How did fairies come to be? There are several legends that explain the origins of fairies. One belief is that when Lucifer was cast out of heaven, some of the angels followed him. Most of them ended up in hell, but some got stuck in a type of earthly realm, or interdimensional earth. This was the realm of fae, where they remained.
Another belief holds that fairies are simply nature spirits, ever present in the elements. They always have been and they always will be — sylphs of the air, nereids of the water, gnomes of the earth and salamanders of the fire.
Another theory states that fairies are spirits of the dead, changed to a supernatural form. This theory became popular during Victorian times, when ‘death cults’ were a large part of society.
Although fairies are always in vogue, they seemed to have had their literature and publicity heydays particularly in the 16th – 18th centuries. Some folklorists claim that during these simpler, more naturalistic times, fairies were visible and even lived side by side with humans.
However, as our world became more industrialized, fairies, being allergic to metal and machinery, had to hide deeper within their realms. Eventually human beings could scarcely see them at all.

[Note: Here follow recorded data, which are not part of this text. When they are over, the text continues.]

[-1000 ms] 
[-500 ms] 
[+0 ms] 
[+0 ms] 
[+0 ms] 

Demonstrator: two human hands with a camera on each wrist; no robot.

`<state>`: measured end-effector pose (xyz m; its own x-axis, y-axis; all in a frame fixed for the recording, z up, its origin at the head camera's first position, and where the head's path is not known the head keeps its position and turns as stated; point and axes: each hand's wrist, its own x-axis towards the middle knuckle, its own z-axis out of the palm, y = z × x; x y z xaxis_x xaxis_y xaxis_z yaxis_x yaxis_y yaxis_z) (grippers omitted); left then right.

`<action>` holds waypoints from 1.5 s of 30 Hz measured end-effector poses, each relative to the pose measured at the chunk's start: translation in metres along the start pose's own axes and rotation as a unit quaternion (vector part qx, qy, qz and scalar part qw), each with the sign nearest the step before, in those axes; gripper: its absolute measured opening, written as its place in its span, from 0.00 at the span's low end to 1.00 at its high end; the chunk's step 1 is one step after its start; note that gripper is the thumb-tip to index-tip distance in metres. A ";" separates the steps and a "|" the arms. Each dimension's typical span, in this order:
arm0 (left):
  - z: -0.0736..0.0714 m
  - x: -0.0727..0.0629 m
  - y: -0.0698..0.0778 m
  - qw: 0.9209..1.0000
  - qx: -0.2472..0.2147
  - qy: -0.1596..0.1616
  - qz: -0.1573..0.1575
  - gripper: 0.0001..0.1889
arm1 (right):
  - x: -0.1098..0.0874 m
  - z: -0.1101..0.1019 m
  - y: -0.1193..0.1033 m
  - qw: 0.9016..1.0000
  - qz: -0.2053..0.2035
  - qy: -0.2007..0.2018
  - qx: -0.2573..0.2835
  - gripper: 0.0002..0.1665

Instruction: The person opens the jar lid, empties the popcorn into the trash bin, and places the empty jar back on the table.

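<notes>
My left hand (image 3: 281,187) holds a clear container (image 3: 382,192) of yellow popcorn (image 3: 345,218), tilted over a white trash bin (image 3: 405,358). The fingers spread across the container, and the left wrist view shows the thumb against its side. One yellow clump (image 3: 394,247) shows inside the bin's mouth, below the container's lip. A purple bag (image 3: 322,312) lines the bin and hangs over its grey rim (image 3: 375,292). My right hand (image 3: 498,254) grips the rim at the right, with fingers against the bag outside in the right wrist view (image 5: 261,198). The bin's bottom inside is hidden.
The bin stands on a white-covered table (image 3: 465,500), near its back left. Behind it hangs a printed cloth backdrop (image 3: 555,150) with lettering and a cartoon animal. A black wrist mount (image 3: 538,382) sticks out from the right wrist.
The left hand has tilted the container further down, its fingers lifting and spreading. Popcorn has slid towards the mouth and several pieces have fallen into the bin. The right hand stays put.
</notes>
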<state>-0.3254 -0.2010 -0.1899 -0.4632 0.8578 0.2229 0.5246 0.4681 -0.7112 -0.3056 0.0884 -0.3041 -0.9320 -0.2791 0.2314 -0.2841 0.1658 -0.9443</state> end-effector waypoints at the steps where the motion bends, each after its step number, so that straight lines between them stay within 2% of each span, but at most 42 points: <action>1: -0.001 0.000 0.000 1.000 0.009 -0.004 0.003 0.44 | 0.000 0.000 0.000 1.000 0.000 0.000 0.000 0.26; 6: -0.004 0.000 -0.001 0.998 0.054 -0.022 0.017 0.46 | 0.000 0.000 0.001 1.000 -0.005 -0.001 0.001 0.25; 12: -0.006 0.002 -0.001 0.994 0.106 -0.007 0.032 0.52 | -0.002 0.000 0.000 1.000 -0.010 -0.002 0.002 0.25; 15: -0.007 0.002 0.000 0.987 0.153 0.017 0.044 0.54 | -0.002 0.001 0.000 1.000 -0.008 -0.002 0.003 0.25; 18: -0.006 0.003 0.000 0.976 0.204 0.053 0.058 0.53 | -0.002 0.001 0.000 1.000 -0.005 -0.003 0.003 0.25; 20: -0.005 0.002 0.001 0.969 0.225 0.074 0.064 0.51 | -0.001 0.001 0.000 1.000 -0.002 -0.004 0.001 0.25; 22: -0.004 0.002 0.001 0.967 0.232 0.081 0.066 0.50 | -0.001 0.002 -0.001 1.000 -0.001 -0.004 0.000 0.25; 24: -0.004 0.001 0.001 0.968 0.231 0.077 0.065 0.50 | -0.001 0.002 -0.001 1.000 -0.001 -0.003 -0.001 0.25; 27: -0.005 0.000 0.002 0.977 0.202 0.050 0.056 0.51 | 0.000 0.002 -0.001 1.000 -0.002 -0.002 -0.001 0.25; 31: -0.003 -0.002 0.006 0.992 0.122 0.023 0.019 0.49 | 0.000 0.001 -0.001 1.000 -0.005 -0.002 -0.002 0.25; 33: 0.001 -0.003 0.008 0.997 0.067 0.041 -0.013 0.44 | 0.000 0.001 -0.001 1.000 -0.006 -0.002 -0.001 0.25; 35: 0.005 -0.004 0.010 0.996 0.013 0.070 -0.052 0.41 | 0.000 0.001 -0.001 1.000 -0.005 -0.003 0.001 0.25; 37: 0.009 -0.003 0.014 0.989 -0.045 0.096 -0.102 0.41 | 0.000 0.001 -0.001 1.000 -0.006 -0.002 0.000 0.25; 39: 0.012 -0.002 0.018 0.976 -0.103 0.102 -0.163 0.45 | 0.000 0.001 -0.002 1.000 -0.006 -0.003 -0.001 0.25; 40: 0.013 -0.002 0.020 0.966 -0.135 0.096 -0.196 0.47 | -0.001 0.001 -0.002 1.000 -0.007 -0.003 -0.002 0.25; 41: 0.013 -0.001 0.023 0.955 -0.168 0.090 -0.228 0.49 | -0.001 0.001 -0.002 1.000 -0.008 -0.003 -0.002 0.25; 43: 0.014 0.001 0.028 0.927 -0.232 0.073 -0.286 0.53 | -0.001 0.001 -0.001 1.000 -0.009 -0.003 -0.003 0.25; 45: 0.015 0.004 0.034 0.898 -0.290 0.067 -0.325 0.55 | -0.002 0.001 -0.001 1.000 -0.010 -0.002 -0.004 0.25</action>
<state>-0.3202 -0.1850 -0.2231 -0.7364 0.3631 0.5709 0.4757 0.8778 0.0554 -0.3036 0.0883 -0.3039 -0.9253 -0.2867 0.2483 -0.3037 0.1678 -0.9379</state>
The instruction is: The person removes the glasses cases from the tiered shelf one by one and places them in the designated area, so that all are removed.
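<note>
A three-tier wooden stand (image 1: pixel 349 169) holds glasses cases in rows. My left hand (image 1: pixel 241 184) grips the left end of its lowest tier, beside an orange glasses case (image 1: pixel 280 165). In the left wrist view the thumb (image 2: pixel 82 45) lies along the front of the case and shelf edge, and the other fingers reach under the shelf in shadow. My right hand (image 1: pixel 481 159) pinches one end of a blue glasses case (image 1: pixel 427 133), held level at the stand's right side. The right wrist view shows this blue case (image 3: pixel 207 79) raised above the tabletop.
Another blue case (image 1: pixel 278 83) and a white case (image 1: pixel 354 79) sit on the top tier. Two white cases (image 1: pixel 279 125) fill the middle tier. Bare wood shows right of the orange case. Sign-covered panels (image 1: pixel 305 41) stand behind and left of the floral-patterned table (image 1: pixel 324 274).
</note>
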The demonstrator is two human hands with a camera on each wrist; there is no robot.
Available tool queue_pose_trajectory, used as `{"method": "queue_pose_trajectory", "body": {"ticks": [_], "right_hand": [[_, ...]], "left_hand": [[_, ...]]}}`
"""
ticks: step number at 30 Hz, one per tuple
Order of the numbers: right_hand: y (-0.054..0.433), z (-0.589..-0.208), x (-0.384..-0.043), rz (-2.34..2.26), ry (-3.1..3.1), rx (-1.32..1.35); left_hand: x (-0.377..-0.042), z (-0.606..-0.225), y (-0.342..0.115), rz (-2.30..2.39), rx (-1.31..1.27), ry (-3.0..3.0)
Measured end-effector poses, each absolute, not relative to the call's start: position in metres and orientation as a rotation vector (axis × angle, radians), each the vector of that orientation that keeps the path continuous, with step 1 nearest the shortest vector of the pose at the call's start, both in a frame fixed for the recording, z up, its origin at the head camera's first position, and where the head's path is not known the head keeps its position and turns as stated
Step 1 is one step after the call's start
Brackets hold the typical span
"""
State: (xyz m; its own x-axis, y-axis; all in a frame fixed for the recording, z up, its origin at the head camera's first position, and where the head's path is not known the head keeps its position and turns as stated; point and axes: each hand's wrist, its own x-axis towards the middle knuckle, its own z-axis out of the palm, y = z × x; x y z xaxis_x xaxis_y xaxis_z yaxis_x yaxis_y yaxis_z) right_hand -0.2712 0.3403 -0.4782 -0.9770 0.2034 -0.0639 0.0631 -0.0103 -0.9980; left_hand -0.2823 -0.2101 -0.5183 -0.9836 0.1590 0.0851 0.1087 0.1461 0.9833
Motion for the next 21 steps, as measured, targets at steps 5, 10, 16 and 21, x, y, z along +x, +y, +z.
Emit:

Shakespeare & the Changelings
Of course, Shakespeare famously wrote of fairies in his play ‘A Midsummer Night’s Dream’, and also in ‘The Tempest’. During Shakespeare’s childhood years in Stratford, most folk had a very real belief in fairies. Fairies were more than just ethereal and transient beings, but part and parcel of the culture. One theme of Midsummer Night’s Dream is the changeling child that fairy queen Titania tries to protect.
Country folk in Shakespeare’s time had a deep fear of changeling encounters. They thought fairies would come at night and kidnap their babies – leaving a replacement called a ‘changeling’ which was often a sick or weak fairy.
Fairies were particularly eager to kidnap human boys, and for this reason, boys were dressed in girl’s clothes. Their hair would be let to grow long – thus fooling the fairies into thinking the boy was a girl, and therefore saving him from being kidnapped. When the little boy was seven years old, he could finally be ‘breeched’ – that is, put in his first pair of britches rather than a girl’s gown – and his hair could finally be cut.
The Unusual Case of Brigid Cleary
One horrific, real life fairy encounter happened in 1895 Ireland, when Michael Cleary, a Tipperary farmer, threw his wife Brigid in the fire because he believed she was a changeling.
Sounds bizarre, right? Especially since it occurred at the relatively late date of 1895.
Brigid, reportedly a hot, 26 year old girl-about-town, either got caught up with the wrong group of fairies, or took ill, depending on how you look at it.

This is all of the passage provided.